走完半圈,言盛夏先开口了:“你找我……到底什么事?”
宁致君停下脚步,转过身,面对着她。路灯的光从侧面打过来,在她脸上投下柔和的阴影。她的眼睛在暮色中显得格外清澈,里面倒映着路灯的光点,像夜空中的星星。
“言盛夏,”他开口,声音很认真,“我想跟你说几句话。你听完,可以同意,可以拒绝,都没关系。但请让我说完,好吗?”
言盛夏点点头,表情也变得认真起来。
“我知道,你现在不想谈恋爱。”宁致君说,“你想专心学习,想好好读书,想过简单纯粹的大学生活。我完全理解,也完全尊重。”

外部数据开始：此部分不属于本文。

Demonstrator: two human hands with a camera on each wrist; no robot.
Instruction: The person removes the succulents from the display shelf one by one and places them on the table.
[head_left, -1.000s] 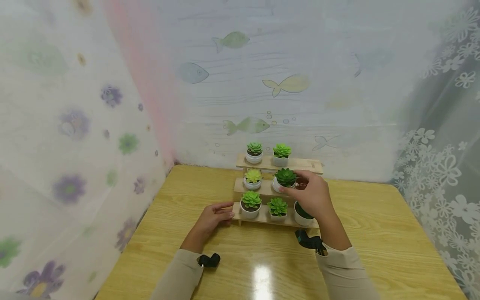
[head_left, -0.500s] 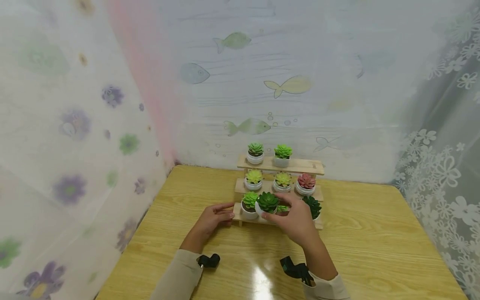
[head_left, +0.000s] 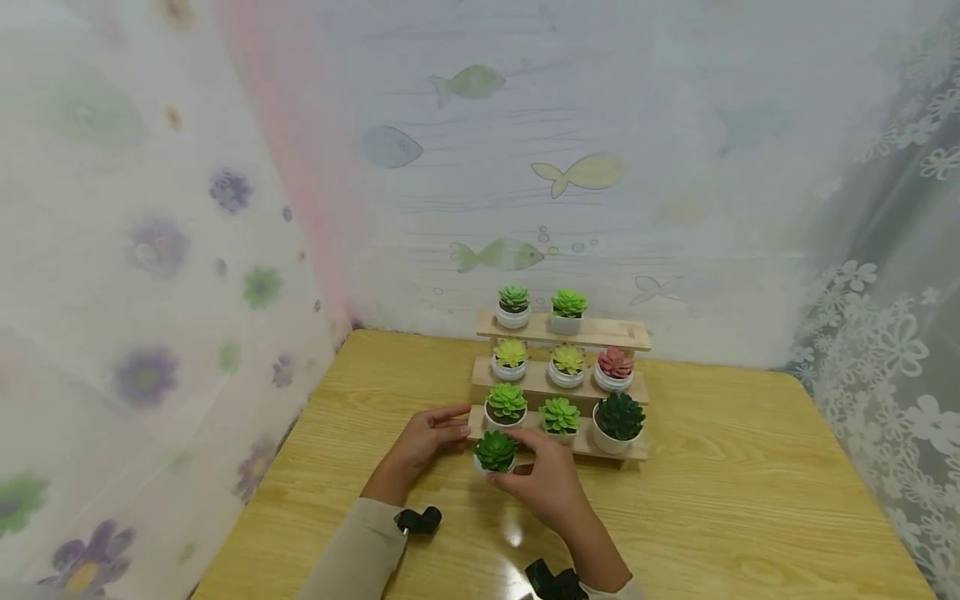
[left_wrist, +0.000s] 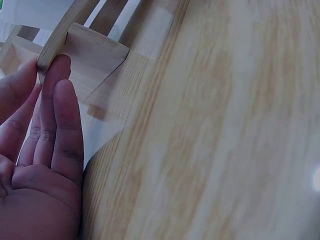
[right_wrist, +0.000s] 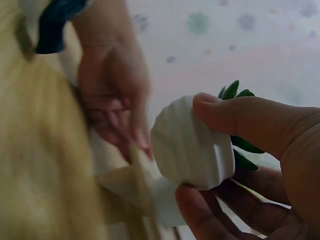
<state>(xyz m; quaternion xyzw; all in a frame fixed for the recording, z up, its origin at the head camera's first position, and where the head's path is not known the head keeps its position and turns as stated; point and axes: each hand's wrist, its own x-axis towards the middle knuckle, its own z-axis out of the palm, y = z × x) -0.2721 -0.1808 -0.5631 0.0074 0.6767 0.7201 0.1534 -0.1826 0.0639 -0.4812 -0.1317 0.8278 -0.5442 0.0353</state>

他顿了顿,继续说:“我也不想用那种死缠烂打的方式打扰你,不想给你压力,不想让你觉得困扰。那不是我的本意。”
“那你……”言盛夏轻声问。
“我想跟你做个约定。”宁致君看着她,目光坦诚而温和,“一个君子约定。”
“什么约定?”
“我们像朋友一样相处。”宁致君说,“不黏着你,不打扰你,不过分介入你的生活。你有时间,我们就一起散散步,聊聊天。你没时间,就各忙各的。你有困难,需要帮忙,我随叫随到。我有什么有趣的见闻,也可以跟你分享。”
他深吸一口气,冬夜的冷空气让肺叶清醒:“就像……就像在人生这条路上,有一个人,愿意和你并肩走一段。一起看看沿途的风景,一起聊聊看到的、听到的、想到的。让这段路走得不那么孤单,让这段人生变得更丰富、更精彩一些。”
言盛夏静静地听着,眼睛一眨不眨地看着他。暮色中,她的表情看不真切,但宁致君能感觉到,她在认真思考。
“你不用现在回答我。”宁致君接着说,“你可以慢慢想,想清楚了再说。这个约定没有期限,没有条件。你随时可以喊停,我绝不纠缠。”
他笑了笑,笑容在路灯下显得温暖而真诚:“我只是觉得,人生很长,大学四年很短。能遇到一个聊得来的人,不容易。我不想因为瞻前顾后、犹豫不决,就错过了和你成为朋友的机会。”